Vários trechos da BR-364 ainda se encontram em péssimas condições
Vários trechos da BR-364 ainda se encontram em péssimas condições

Agência ContilNet

Quase cinco meses depois da cheia histórica do rio Madeira, o repórter João Ricardo (Sistema Gurgacz de Comunicação) viajou quase 230 quilômetros pela BR-364 sentido Porto Velho/ Rio Branco para mostrar as condições da única estrada que liga os dois estados (Acre e Rondônia) e relatar histórias de motoristas que levam 10 horas ou até 24 horas para realizar o trajeto que antes era feito em cinco horas.

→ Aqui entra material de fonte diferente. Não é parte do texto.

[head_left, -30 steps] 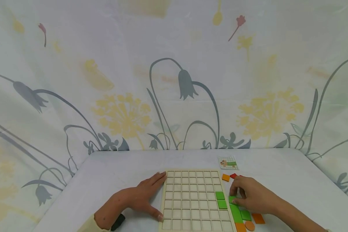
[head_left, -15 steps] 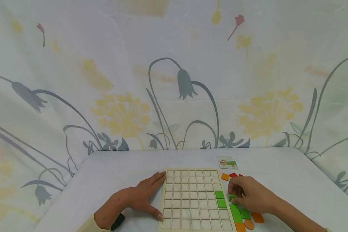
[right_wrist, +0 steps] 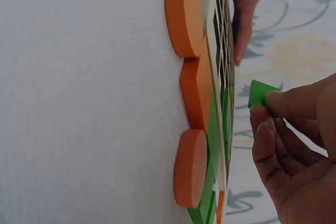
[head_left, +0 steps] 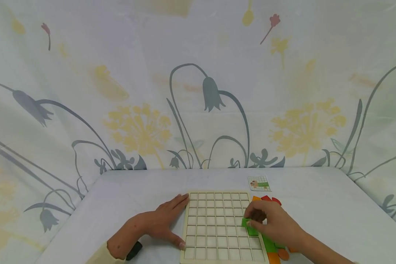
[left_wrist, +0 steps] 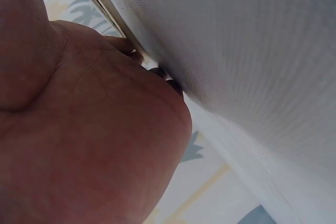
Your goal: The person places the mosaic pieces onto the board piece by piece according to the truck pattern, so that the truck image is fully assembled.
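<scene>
Right hand [head_left: 274, 223] pinches a small green square tile [head_left: 246, 222] between thumb and fingertips, held over the right side of the pale wooden grid board [head_left: 217, 227]. Right wrist view confirms: same green square tile [right_wrist: 261, 94] gripped at one corner by the fingertips [right_wrist: 273, 98], tilted, just off the board face; whether it touches the board cannot be told.

Left hand [head_left: 165, 225] lies flat on the white worktop [head_left: 316, 209], fingers straight and spread, thumb and forefinger against the left edge of the board. It holds nothing. Left wrist view shows only the palm [left_wrist: 89, 145] pressed close to the worktop surface; finger detail not readable there.

Board: square cells in a wooden frame, lying flat near the front worktop edge. More green [head_left: 252, 231] shows in a right-hand column just beneath the held tile, partly hidden by the right hand.

Loose pieces to the right of the board: a strip of green pieces [head_left: 268, 244] touching the board's right edge, an orange round disc [head_left: 283, 254], an orange square piece [head_left: 273, 259] at the lower corner, red pieces [head_left: 271, 199] just behind the right hand. In the right wrist view the orange discs [right_wrist: 185, 17] stand out edge-on beside the board.

Small printed pattern card [head_left: 259, 183] lies beyond the board's far right corner, apart from it.

Backdrop: pale floral cloth [head_left: 198, 91] behind the worktop.
</scene>
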`<state>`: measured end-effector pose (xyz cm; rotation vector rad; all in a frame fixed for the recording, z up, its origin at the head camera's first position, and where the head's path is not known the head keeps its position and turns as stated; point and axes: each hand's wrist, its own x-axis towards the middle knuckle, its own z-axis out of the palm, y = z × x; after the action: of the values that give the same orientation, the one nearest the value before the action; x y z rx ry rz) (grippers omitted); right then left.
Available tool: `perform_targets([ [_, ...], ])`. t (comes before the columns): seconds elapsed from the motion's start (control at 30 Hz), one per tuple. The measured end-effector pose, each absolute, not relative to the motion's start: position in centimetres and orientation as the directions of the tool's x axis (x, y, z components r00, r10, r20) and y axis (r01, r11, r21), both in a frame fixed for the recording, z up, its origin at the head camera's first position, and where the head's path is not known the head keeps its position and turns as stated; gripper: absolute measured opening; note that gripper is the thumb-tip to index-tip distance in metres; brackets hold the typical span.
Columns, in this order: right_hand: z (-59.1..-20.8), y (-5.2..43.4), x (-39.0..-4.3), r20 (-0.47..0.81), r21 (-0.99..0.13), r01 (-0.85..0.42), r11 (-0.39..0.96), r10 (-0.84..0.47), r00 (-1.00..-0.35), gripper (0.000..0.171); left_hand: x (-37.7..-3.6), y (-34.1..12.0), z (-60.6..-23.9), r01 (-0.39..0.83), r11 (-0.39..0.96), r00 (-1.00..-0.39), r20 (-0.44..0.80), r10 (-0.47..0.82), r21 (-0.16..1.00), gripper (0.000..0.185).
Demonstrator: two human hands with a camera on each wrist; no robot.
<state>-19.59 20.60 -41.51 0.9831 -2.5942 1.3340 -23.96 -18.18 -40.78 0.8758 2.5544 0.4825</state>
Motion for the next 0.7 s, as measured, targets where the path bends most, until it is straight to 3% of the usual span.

Na entrada do Distrito de Jaci Paraná, a 90 km de Porto Velho, a estrada é de chão batido e os motoristas precisam reduzir a velocidade para não cair nos buracos. Ao longo da estrada é possível encontrar pedaços de pneus, peças de caminhão e carros parados por causa dos buracos.

Confira o vídeo que retrata as condições da BR

Os motoristas precisam de cautela para fazer o que antes era um simples trajeto. “Só na região do Distrito de Jaci nós estiamos o aumento de duas horas no trajeto. Antes se fazíamos em pouco mais de uma hora, hoje não se faz menos que três”, relata um motorista de caminhão.

Prejuízos para os caminhoneiros e para motoristas de carro de passeio. Rogério Aguiar dos Santos, teve prejuízo de quase R$ 500 reais após cair com o seu automóvel em um buraco. Ele levou 24 horas para chegar ao destino final, Rio Branco. “Sai de Porto Velho ás 7 horas da manhã de ontem. Cai num buraco e quebrei a caixa do carro. Estou saindo agora da oficina com prejuízo de R$ 500 reais que saiu do meu bolso”, relatou.

Visivelmente indignado com as condições da estrada, o motorista desabafa. “A gente paga nossos impostos e não temos retorno de estrada. Já basta o que pagamos com documento de carro, quitado em dias, mais não se ver resultado quando o assunto é trafegabilidade nessa estrada. Pior é saber que os governantes não ligam para esse problema”, disse ele ressaltando os riscos de acidentes que podem correr no trajeto.

Ao longo do trecho percorrido pelo jornalista e sua equipe, nenhuma máquina do Departamento Nacional de Infraestrutura de Transportes (DNIT) foi encontrada recuperando a estrada ou os pontos mais críticos.

Em contato com a assessoria de comunicação do departamento, eles informaram que o chefe responsável para falar sobre as condições da BR-364 estava de férias e ninguém comentou sobre o assunto. A reportagem foi exibida essa semana.